Other options like CC BY-NC (non-commercial) or CC BY-SA (share-alike) are available but limit reuse in ways that may reduce impact.

Include licence information in the resource itself (on the first or last slide, in the document footer), in the LinkedIn post sharing it, and in any repository listing.

5.2.3 Hosting your resources

Where you host your resources matters for whether people can find them and whether they will still be there in five years.

  • Institutional repositories (Glasgow’s is Enlighten) provide stable hosting, institutional recognition, and usually generate DOIs. Check what your institution offers.

  • Open Science Framework is free, easy to use, and provides DOIs, version control, and download analytics.
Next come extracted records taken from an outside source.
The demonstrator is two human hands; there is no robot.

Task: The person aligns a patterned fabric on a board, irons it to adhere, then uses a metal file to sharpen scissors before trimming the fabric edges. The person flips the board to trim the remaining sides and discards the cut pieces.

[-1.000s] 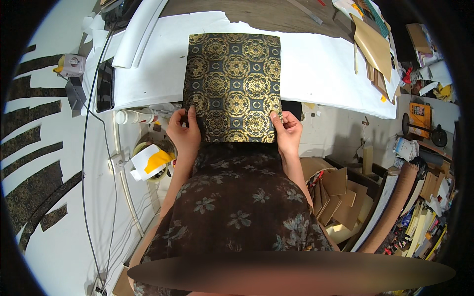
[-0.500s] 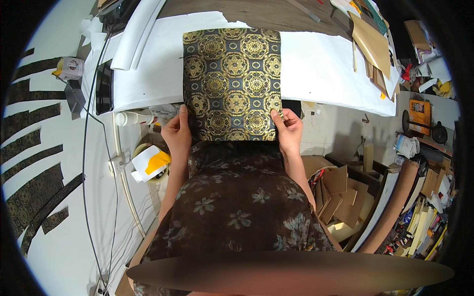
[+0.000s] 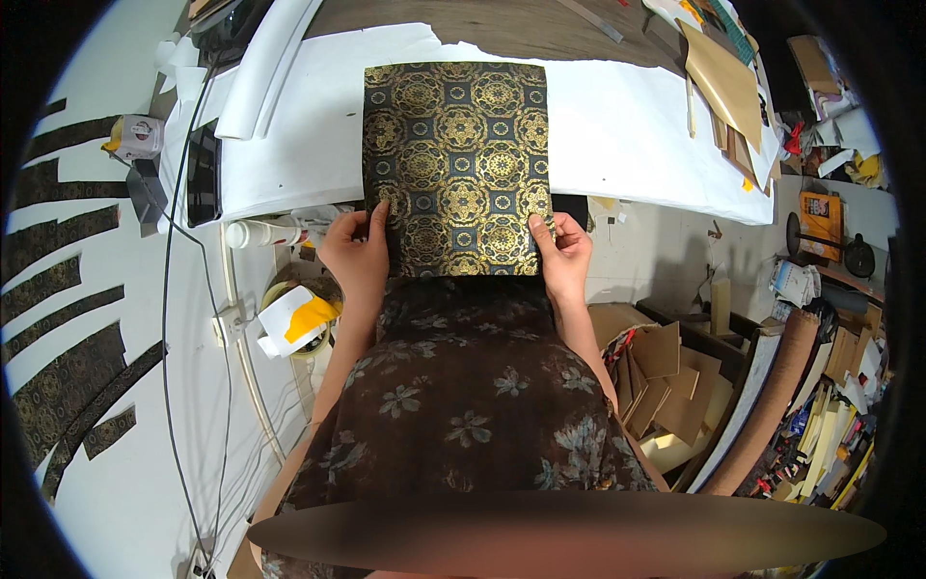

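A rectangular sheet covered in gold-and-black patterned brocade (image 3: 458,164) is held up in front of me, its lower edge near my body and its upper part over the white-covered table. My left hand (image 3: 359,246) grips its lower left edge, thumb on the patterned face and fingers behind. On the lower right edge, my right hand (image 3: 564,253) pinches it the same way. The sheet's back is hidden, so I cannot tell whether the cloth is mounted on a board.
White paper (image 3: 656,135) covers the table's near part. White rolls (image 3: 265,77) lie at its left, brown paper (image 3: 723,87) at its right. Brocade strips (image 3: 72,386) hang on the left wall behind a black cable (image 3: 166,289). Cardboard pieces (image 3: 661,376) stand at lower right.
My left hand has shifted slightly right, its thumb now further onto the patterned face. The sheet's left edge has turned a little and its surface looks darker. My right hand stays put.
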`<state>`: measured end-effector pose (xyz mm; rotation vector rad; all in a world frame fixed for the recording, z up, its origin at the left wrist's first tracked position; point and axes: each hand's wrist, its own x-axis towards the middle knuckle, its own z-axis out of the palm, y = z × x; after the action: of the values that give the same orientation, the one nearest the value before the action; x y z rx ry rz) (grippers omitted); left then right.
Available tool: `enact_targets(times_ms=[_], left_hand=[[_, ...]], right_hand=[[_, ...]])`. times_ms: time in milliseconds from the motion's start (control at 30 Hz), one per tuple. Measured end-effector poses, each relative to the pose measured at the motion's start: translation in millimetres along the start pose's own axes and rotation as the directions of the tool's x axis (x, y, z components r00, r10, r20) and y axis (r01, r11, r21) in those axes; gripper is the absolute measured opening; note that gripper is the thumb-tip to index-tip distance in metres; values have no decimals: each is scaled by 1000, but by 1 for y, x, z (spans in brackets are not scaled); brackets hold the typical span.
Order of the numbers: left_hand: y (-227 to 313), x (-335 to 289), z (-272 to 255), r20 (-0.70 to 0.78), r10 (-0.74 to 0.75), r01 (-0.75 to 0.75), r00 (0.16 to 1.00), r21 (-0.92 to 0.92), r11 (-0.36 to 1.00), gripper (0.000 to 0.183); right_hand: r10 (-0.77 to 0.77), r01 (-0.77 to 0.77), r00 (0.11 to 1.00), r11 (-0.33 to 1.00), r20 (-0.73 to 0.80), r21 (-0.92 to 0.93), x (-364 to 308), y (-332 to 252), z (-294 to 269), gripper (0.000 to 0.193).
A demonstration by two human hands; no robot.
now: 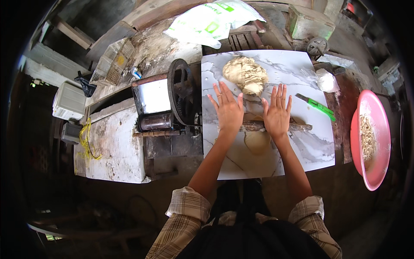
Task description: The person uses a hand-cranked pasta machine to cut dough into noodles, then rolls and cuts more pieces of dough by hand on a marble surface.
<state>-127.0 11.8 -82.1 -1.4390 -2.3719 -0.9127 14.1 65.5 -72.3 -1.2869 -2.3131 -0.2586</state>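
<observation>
My left hand (228,111) lies flat with its fingers spread, its palm over the left part of a wooden rolling pin (253,125). On the pin's right part rests my right hand (277,113), also flat with fingers stretched out. Under the pin a thin flattened piece of dough (258,143) shows on the marbled white board (311,151). Beyond my fingertips sits a large rough lump of pale dough (246,74). A green-handled cutter knife (317,106) lies to the right of my right hand.
Left of the board stands a hand-cranked roller machine (156,121) with a big wheel (181,90). A pink basin (382,162) with noodle-like strands is at the right. A small bag of white powder (327,80), a white-green sack (215,23) and a plastic basket (113,61) lie farther off.
</observation>
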Motion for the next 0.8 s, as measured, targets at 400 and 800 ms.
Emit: enact_targets(times_ms=[400, 800], left_hand=[[6, -134, -66, 247, 188, -178, 951, -62, 982, 57], [15, -13, 6, -20, 70, -67, 997, 109, 992, 60]], right_hand=[[-53, 34, 994, 980, 95, 195, -127, -3, -55, 42], [91, -101, 988, 992, -125, -80, -12, 12, -12, 48]])
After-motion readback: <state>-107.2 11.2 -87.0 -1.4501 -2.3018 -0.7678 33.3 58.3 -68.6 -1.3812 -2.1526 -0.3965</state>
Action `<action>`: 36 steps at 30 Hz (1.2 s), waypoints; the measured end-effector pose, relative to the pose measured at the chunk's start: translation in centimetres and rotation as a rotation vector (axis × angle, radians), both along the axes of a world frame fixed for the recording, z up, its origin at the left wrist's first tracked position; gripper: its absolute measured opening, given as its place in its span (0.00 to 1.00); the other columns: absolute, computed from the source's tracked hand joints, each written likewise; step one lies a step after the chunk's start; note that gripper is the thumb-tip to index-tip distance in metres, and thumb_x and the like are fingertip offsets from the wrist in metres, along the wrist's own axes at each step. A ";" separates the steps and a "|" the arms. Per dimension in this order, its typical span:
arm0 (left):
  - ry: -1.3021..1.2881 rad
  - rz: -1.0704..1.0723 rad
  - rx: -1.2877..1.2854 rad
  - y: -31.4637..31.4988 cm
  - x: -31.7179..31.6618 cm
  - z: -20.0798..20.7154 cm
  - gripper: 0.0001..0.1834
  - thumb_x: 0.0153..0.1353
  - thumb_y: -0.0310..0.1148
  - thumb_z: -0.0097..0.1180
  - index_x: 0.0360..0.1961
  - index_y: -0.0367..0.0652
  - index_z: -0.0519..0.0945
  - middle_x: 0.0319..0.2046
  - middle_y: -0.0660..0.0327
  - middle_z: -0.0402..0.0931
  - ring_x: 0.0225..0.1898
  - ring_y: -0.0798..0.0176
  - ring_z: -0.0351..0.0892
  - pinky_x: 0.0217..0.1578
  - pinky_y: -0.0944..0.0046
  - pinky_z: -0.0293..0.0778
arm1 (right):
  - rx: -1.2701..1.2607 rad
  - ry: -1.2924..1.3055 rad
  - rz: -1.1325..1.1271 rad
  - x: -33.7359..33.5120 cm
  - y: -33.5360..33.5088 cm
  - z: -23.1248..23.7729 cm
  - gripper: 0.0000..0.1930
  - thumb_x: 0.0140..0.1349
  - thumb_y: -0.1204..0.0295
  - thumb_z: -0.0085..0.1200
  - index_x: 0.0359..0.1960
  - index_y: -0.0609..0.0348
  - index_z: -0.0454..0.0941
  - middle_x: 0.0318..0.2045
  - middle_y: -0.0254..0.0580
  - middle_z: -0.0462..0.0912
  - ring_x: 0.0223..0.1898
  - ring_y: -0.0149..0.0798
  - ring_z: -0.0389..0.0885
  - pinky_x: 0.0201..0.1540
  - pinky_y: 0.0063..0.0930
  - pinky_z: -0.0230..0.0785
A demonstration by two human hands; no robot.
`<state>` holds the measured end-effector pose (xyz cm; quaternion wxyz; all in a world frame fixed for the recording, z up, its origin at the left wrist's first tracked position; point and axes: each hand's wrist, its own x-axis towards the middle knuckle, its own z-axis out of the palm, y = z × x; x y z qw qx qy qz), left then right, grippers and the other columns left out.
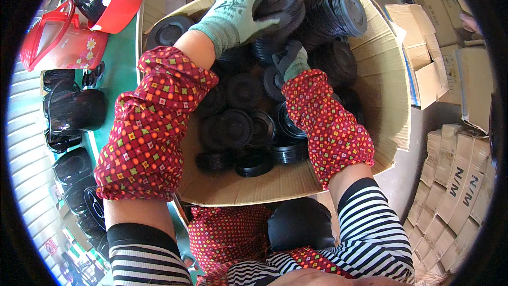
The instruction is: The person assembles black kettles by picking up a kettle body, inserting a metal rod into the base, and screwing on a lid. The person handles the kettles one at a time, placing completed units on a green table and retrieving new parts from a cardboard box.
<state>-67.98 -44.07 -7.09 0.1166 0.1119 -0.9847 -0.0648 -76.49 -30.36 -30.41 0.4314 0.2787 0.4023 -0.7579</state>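
Clasps a lid stack [283, 2] at the far side of the carton [389, 87] with the left hand [235, 15] spread wide; has the right hand [293, 61] near other lids [244, 91], with grip too hidden to tell; should press evenly against slippage.

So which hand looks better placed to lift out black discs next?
Probably the left hand: it spans a stack of discs near the far rim of the box. The right hand, partly hidden, shows no clear grip.

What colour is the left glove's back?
The left glove is pale green with dark print, best in head view.
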 end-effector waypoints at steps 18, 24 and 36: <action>0.493 0.683 2.052 7.6 3.0 -16.5 0.32 0.78 0.57 0.37 0.67 0.48 0.78 0.65 0.57 0.79 0.64 0.42 0.75 0.66 0.38 0.70 | -0.228 0.303 0.082 -1.0 1.3 9.8 0.39 0.73 0.35 0.41 0.74 0.49 0.71 0.73 0.47 0.73 0.70 0.55 0.71 0.74 0.54 0.62; 0.796 0.549 2.361 8.4 -1.1 -13.8 0.45 0.66 0.74 0.43 0.74 0.58 0.74 0.76 0.58 0.68 0.72 0.41 0.69 0.68 0.36 0.67 | -0.214 0.412 0.190 0.9 1.0 12.2 0.45 0.72 0.29 0.39 0.80 0.48 0.63 0.75 0.44 0.70 0.73 0.50 0.69 0.77 0.49 0.58; 0.633 0.550 2.233 10.9 -2.3 -15.4 0.46 0.69 0.71 0.44 0.79 0.54 0.62 0.76 0.57 0.66 0.71 0.40 0.68 0.67 0.36 0.66 | -0.096 0.619 0.276 -3.7 4.7 -2.4 0.51 0.72 0.28 0.38 0.82 0.56 0.54 0.80 0.44 0.59 0.78 0.49 0.58 0.80 0.46 0.48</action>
Good for individual resources or collections.

  • Zenodo is another free option, run by CERN. It generates DOIs automatically and integrates with GitHub.

  • GitHub is good for code and version-controlled documents. Integrates with Zenodo for DOI generation.

  • Personal websites can work but have limitations. They do not generate DOIs (which matters for citation and tracking), and may not provide usage analytics.

DOIs matter because they make your resources citable. If someone uses your resource in a publication or training materials, a DOI makes proper citation straightforward and lets you track where your work is being used.

5.2.4 How to share OER on LinkedIn

When sharing an OER, include what it is (and be specific: “lecture slides” is too vague, “a set of 12 lecture slide decks covering introductory research methods in psychology” is specific enough to evaluate), who it is for, how to access it, the licence, and any context or guidance on how you use it.